The program has also served the wider UNC and Chapel Hill communities. Each year, the LSP continues to grow and develop new initiatives that promote its goals to collaborate with other units across campus and serve as a resource hub for anyone interested in Latina/o Studies. Since the Program’s inauguration, other speaker series and working groups have been introduced under the aegis of the Latina/o Studies Program, including the Teatro Latina/o Speakers Series and working groups associated with the Latina/os & Health, Latina/os & Education, Literature of the Americas, and Jewish Latina/o Cultural Production.

Emphasizing the importance of visual literacy and performance as part of Latina/o Studies, summer 2008 the Latina/o Studies Program launched a film database, a guide for films related to Latina/o Studies that are housed at UNC-Chapel Hill. The program has supplemented this film database by hosting a series of film screenings, including most recently showings of Qué Tan Lejos, Chop Shop, Güeros, and Into the Dark: Culture Shock. The screenings have been followed by lengthy and fruitful post-viewing discussions between members of the Chapel Hill community, UNC staff, undergraduate and graduate students, and faculty. 
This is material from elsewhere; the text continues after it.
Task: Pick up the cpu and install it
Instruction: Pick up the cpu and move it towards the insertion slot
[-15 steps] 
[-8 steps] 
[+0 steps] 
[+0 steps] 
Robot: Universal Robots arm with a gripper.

The UNC Latina/o Studies Program has also worked to create opportunities for intellectual engagements over Latina/o Studies by hosting symposiums. In 2015, the LSP co-hosted the Latina/o Media, Politics, and Power Symposium with Women & Gender Studies and has continued that momentum into the present. Invested in supporting the scholarly work of UNC students and committed to nurturing a learning environment that allows for the professionalization of graduate students and dissemination of their scholarship, the program more recently developed an annual graduate symposium, which began in the spring of 2019 and continued in the fall of 2020 with the “Health, Environments, and LatinX Experiences” symposium. The Latina/o Studies Program will be hosting its next graduate symposium spring 2021 as well as “Contamination and Containment,” its first annual undergraduate symposium.  

To contribute to the development of the dynamic, transdisciplinary field of Latina/o Studies, in the summer of 2020, the UNC Latina/o Studies Program began an initiative to create and share teaching resources with Latina/o Studies content. The program hopes that offering such teaching materials will aid scholars teaching Latina/o Studies content in their classes and that students and teachers can use these materials as an introduction to Latina/o Studies. The program also wishes to support the efforts of non-Latina/o Studies instructors by offering these Latina/o Studies teaching resources. Summer 2020, the LSP created its Latina/o Studies Teaching Awards initiative, which supports UNC graduate teaching fellows who wish to incorporate Latina/o Studies into their first-year writing and composition courses, ENGL 105 and ENGL 105i. The LSP also offers support and mentorship for awardees at any point in the process of developing teaching materials. To learn a bit about the program’s fall 2020 winners, click here. New winners for the spring of 2021 will be announced in November of 2020.

This history summarizes some of the highlights of The UNC Latina/o Studies Program. If you are interested in knowing more, please do not hesitate to contact us and learn about our latest offerings. 

Works Cited

DeGuzmán, María. “The Emerging Geographies of a Latina/o Studies Program.” Southeastern Geographer, vol. 51, no. 2, 2011, pp. 307–26.